## Directions for this task
Using the entries below, copy exactly each line from the line with "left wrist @" up to and including the line with "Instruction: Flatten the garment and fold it", with every picture left out.

## Dataset content
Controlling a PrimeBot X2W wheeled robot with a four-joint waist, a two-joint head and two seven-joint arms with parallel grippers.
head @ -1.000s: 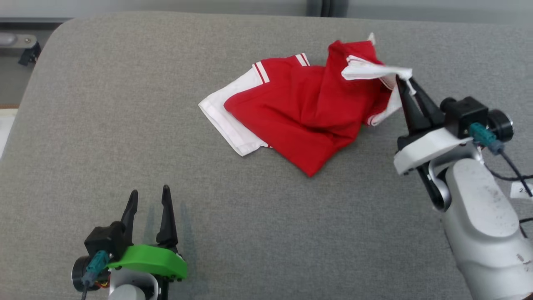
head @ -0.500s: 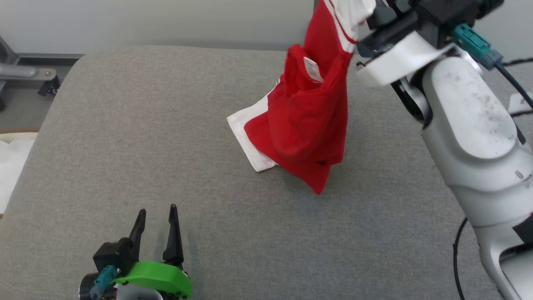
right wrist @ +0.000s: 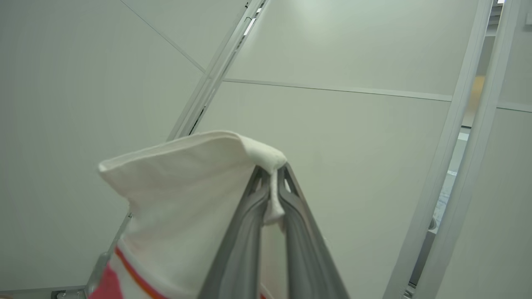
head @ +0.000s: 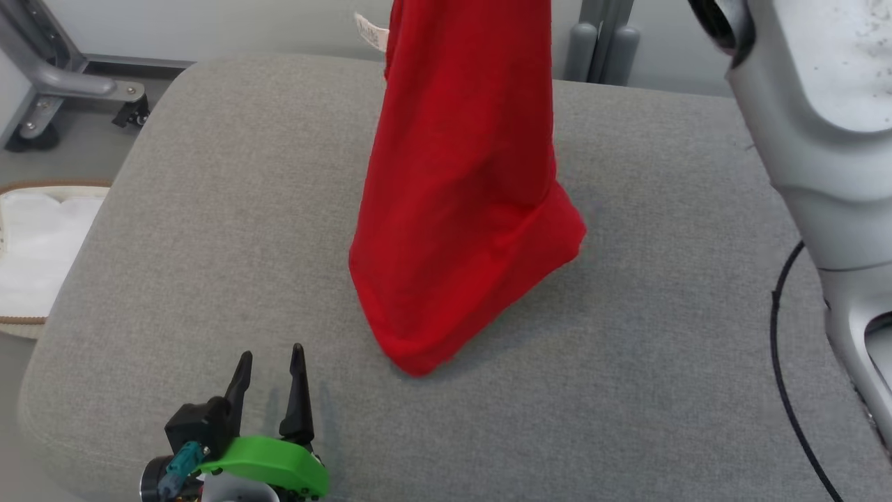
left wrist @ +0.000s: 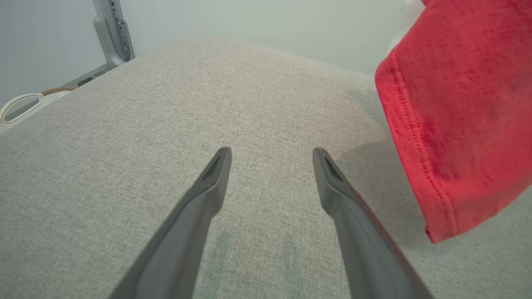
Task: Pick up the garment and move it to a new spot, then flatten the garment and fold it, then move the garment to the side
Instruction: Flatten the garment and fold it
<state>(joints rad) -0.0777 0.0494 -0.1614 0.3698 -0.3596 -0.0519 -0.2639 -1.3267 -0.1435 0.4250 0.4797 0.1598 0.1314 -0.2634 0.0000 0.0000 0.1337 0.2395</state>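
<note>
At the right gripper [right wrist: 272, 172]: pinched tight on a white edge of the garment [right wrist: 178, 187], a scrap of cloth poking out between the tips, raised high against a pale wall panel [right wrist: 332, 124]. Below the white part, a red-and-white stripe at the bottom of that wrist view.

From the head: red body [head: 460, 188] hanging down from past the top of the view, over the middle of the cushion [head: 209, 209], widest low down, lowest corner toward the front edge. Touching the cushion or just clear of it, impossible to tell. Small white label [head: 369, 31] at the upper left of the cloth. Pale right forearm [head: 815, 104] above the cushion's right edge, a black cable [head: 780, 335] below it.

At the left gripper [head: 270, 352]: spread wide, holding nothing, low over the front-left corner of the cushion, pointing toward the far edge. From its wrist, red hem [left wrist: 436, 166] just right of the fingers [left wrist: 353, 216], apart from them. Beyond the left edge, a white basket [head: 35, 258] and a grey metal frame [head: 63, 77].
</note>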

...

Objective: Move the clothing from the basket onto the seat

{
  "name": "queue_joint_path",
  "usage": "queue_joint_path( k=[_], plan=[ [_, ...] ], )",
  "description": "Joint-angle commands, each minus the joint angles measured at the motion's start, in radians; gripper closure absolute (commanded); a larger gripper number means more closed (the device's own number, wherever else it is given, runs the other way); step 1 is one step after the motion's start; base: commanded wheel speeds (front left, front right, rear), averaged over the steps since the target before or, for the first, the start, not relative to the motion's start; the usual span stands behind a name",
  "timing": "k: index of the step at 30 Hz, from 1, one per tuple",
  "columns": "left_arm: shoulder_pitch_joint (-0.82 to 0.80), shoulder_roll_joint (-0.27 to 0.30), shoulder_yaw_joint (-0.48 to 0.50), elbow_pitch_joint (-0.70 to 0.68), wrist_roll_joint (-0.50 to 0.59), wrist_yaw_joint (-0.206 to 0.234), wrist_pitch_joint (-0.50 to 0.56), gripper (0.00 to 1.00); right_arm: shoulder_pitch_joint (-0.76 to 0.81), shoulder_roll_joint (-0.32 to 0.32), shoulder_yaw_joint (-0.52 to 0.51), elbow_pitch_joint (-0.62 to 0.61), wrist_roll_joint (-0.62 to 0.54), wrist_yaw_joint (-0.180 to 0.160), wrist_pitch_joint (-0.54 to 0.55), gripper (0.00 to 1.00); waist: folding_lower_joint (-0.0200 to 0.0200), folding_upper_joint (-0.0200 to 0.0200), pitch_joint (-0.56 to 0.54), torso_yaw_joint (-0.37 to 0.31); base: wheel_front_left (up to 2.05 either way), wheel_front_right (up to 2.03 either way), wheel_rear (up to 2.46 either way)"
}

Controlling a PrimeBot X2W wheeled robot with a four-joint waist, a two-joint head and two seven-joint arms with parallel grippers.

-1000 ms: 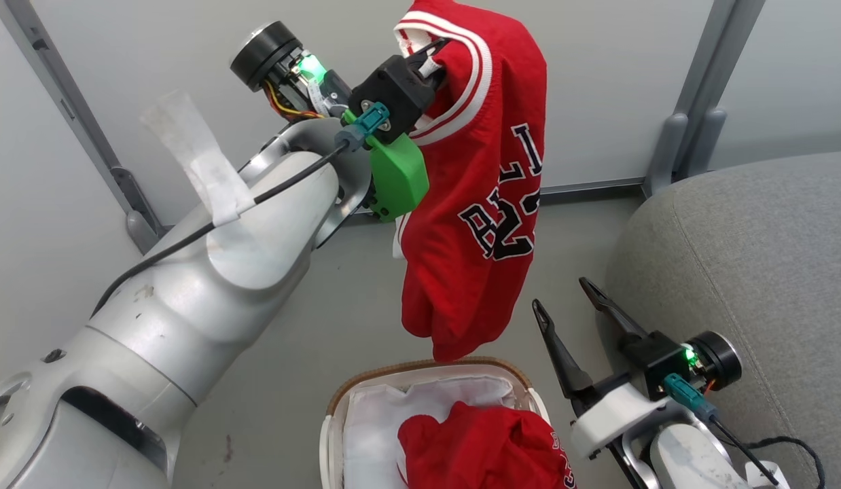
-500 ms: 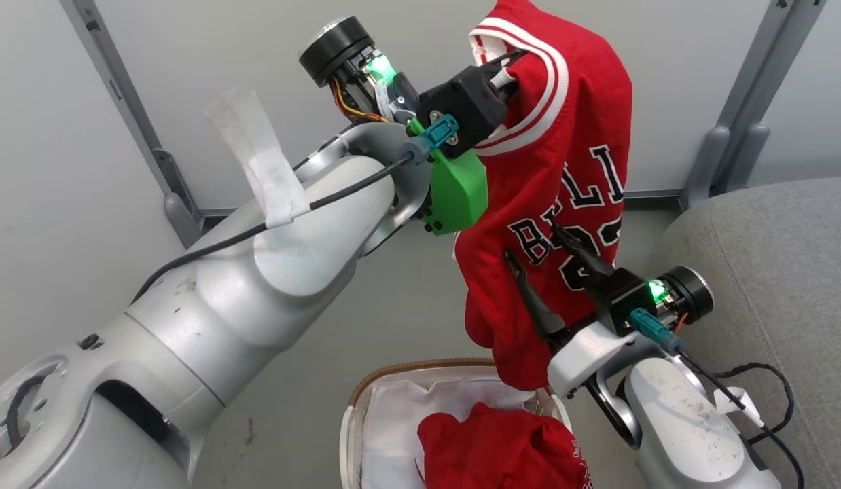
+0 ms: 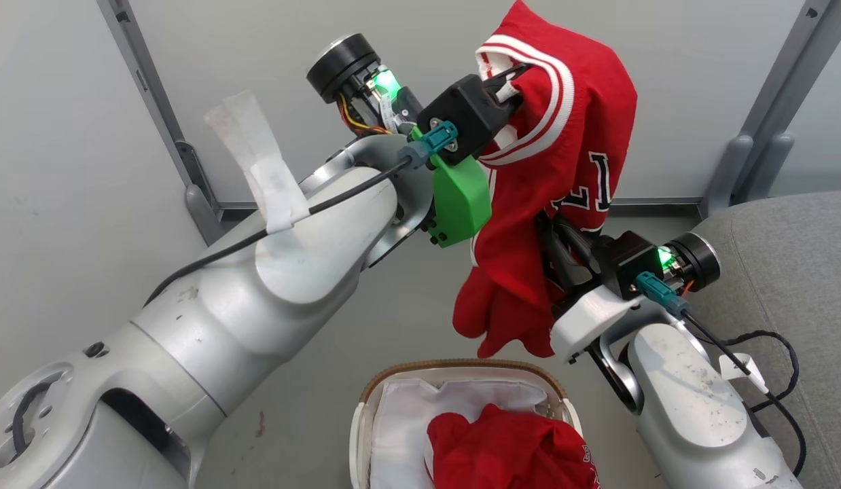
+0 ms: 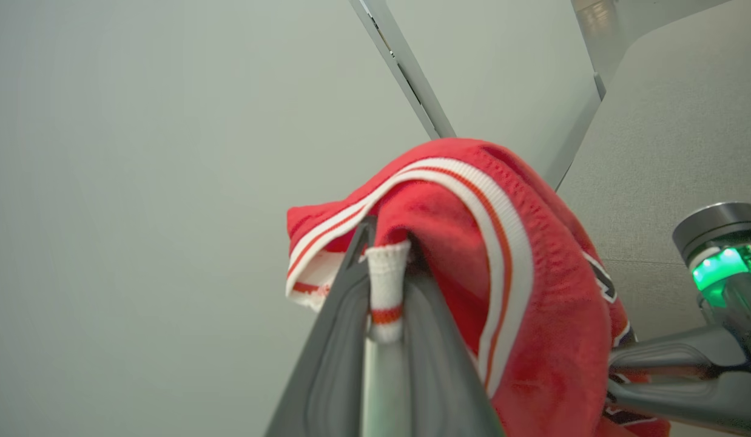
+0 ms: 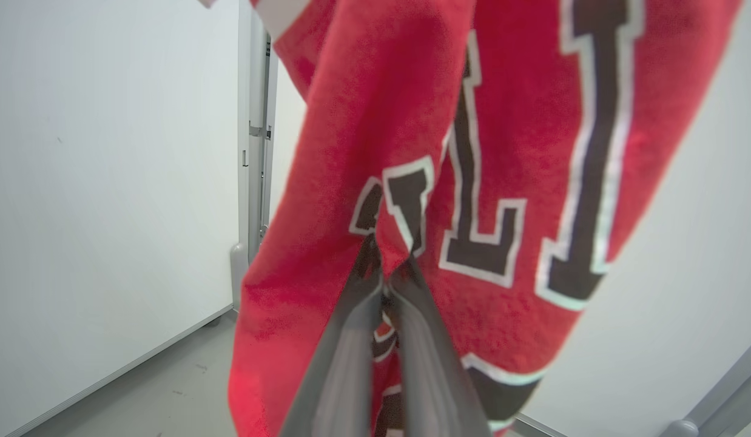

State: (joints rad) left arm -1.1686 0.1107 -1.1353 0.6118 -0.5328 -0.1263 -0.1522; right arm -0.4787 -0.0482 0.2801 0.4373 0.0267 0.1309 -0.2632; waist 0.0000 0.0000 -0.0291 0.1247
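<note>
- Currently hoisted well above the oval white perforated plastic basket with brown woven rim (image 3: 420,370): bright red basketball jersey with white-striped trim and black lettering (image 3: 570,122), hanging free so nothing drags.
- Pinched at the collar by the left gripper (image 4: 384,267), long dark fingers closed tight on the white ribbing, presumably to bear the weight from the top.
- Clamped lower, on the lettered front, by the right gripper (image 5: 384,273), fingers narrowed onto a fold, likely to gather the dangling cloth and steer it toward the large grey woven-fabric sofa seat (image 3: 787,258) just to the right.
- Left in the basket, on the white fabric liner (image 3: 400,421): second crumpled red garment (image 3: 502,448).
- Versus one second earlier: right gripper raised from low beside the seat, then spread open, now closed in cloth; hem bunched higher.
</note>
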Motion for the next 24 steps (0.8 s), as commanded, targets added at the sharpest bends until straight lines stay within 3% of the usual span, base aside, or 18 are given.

## Exercise output
left wrist @ +0.000s: 
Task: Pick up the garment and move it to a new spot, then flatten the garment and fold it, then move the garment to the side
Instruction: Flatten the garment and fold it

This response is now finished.